◆ Task ◆
Please return every line of the material verbatim and skip any images.
Recorded information START
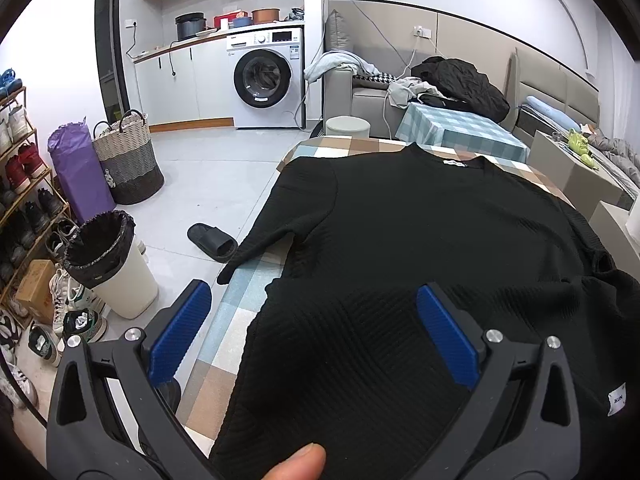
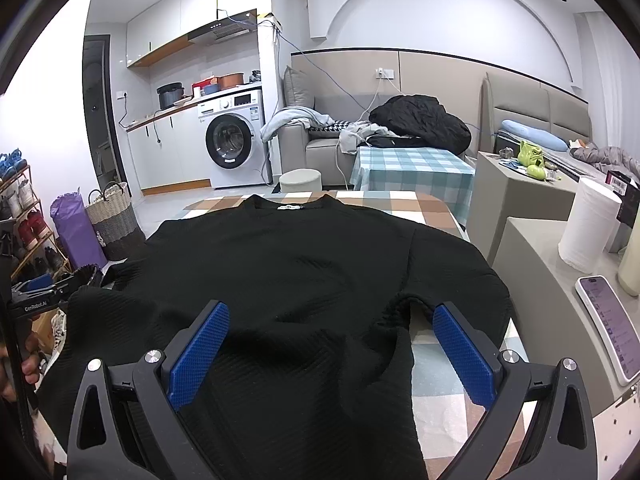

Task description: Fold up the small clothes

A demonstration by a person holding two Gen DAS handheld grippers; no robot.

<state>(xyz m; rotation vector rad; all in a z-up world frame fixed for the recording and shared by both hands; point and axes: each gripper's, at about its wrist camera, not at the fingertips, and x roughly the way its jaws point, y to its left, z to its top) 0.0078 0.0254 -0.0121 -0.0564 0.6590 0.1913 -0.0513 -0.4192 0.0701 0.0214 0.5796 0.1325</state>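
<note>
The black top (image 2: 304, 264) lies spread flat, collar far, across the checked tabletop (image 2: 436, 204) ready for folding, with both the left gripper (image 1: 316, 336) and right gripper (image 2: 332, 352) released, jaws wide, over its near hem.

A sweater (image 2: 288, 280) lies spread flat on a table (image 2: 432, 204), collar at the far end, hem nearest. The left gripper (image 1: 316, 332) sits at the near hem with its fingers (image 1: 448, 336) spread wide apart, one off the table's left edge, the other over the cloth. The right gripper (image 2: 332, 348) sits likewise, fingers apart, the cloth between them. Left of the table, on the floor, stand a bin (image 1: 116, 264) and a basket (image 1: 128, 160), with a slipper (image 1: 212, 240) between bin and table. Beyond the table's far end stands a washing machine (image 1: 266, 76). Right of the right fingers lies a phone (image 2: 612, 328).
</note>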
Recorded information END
◆ Answer area ◆
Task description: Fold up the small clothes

A demonstration by a person holding two Gen DAS handheld grippers; no robot.

<state>(xyz m; rotation vector rad; all in a z-up world frame fixed for the recording and shared by both hands; point and axes: each gripper's, at about its wrist camera, not at the fingertips, and x roughly the way its jaws point, y to its left, z to its top) 0.0078 0.0254 -0.0121 -0.0564 0.6590 0.1913 -0.0513 -0.4192 0.0701 0.0214 0.5796 0.1325</state>
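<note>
The black top (image 2: 304, 264) lies spread flat, collar far, across the checked tabletop (image 2: 436, 204) ready for folding, with both the left gripper (image 1: 316, 336) and right gripper (image 2: 332, 352) released, jaws wide, over its near hem.

A sweater (image 2: 288, 280) lies spread flat on a table (image 2: 432, 204), collar at the far end, hem nearest. The left gripper (image 1: 316, 332) sits at the near hem with its fingers (image 1: 448, 336) spread wide apart, one off the table's left edge, the other over the cloth. The right gripper (image 2: 332, 348) sits likewise, fingers apart, the cloth between them. Left of the table, on the floor, stand a bin (image 1: 116, 264) and a basket (image 1: 128, 160), with a slipper (image 1: 212, 240) between bin and table. Beyond the table's far end stands a washing machine (image 1: 266, 76). Right of the right fingers lies a phone (image 2: 612, 328).
</note>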

The exercise has been answered in full.